Return every line from the one with "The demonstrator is" through the one with "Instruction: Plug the", inclusive, exactly as it appears below.

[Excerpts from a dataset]
☆ ☆ ☆ ☆ ☆
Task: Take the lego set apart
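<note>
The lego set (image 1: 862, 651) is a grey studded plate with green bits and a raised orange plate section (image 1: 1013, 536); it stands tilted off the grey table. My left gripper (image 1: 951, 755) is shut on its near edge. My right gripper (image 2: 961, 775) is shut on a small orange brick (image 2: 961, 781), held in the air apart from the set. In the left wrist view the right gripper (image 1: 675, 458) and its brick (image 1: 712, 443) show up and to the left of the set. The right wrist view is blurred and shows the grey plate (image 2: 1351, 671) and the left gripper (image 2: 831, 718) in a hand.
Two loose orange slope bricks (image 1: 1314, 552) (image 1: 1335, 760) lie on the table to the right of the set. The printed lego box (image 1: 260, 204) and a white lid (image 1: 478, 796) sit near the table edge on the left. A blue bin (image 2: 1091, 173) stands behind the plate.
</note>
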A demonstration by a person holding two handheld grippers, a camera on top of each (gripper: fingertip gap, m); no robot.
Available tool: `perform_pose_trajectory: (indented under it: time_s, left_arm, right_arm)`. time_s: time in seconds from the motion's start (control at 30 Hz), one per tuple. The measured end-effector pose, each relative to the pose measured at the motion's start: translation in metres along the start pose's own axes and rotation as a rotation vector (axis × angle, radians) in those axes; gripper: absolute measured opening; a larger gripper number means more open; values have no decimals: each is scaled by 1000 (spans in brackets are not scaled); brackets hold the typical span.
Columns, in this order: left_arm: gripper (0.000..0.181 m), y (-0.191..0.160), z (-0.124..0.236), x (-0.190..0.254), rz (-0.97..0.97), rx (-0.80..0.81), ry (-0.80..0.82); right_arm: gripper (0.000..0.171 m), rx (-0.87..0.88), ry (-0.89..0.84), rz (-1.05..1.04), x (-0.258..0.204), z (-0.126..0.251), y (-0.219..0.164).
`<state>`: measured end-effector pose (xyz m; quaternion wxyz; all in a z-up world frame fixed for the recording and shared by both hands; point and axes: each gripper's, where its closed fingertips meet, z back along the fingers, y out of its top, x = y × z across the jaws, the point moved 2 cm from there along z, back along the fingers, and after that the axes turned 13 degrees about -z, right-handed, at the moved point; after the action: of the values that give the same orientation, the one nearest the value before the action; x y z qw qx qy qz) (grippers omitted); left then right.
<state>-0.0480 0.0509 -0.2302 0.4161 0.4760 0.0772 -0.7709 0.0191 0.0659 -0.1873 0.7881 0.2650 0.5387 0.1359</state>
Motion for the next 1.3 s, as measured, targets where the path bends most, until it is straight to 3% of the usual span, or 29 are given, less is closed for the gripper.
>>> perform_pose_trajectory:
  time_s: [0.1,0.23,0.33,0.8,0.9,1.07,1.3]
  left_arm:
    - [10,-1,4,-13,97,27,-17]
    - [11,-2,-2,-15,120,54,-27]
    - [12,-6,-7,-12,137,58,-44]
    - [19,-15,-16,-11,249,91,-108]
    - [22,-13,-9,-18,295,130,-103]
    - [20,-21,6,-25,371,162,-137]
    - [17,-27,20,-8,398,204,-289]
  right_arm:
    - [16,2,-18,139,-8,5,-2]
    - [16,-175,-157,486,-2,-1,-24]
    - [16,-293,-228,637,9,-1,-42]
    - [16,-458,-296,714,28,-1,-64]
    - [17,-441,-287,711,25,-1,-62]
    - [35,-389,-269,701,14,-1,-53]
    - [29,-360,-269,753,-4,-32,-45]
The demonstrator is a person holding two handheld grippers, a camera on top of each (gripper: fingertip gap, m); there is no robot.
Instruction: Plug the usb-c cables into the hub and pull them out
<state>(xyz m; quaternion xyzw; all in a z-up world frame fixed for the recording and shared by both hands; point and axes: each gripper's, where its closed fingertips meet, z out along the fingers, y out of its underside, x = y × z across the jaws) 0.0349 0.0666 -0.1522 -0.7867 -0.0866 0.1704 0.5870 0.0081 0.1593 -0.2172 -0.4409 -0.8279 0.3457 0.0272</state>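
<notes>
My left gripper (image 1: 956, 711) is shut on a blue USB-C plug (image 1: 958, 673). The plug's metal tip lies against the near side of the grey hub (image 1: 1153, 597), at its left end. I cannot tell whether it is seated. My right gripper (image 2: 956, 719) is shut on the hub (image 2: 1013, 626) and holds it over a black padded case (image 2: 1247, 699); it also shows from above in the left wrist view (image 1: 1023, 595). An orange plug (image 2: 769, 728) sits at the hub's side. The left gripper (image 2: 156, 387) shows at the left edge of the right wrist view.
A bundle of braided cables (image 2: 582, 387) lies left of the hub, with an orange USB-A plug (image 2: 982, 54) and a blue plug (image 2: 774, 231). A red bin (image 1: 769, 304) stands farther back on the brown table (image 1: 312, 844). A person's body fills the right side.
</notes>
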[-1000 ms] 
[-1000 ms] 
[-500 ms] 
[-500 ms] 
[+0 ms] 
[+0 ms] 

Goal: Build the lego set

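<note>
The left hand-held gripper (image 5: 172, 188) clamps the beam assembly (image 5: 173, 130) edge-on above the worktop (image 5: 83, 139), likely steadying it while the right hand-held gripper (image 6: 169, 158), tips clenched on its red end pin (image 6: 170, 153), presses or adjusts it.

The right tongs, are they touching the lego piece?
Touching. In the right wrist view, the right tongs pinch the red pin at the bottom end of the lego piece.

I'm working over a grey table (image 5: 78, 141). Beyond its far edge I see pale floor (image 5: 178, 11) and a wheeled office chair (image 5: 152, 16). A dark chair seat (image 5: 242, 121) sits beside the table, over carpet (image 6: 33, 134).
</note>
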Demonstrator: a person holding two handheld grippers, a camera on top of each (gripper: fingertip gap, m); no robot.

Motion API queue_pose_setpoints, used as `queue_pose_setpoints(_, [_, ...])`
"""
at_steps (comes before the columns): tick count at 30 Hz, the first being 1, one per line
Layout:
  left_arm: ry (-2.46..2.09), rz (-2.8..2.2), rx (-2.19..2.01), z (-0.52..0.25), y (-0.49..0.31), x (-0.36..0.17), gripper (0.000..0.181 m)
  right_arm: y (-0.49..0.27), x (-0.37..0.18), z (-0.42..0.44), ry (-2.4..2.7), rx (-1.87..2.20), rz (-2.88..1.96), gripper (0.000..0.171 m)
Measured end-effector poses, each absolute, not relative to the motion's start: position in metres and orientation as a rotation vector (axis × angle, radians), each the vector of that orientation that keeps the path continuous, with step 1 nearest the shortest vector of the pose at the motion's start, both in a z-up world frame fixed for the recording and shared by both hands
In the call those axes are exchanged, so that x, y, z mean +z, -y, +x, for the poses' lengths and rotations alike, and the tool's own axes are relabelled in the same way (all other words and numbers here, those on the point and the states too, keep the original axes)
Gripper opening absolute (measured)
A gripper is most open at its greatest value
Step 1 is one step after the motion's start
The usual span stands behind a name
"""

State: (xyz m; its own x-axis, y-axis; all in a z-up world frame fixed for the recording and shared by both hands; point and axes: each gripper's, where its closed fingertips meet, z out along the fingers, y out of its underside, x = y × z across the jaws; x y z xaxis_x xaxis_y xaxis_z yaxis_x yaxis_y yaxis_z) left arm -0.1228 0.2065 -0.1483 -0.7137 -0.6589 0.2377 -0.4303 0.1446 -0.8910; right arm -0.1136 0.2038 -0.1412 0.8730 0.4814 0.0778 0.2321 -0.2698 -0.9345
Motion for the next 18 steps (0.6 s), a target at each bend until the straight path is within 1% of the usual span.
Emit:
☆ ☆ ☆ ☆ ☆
▶ Solved problem
The demonstrator is a person holding two handheld grippers, a camera on top of each (gripper: fingertip gap, m); there is no robot.
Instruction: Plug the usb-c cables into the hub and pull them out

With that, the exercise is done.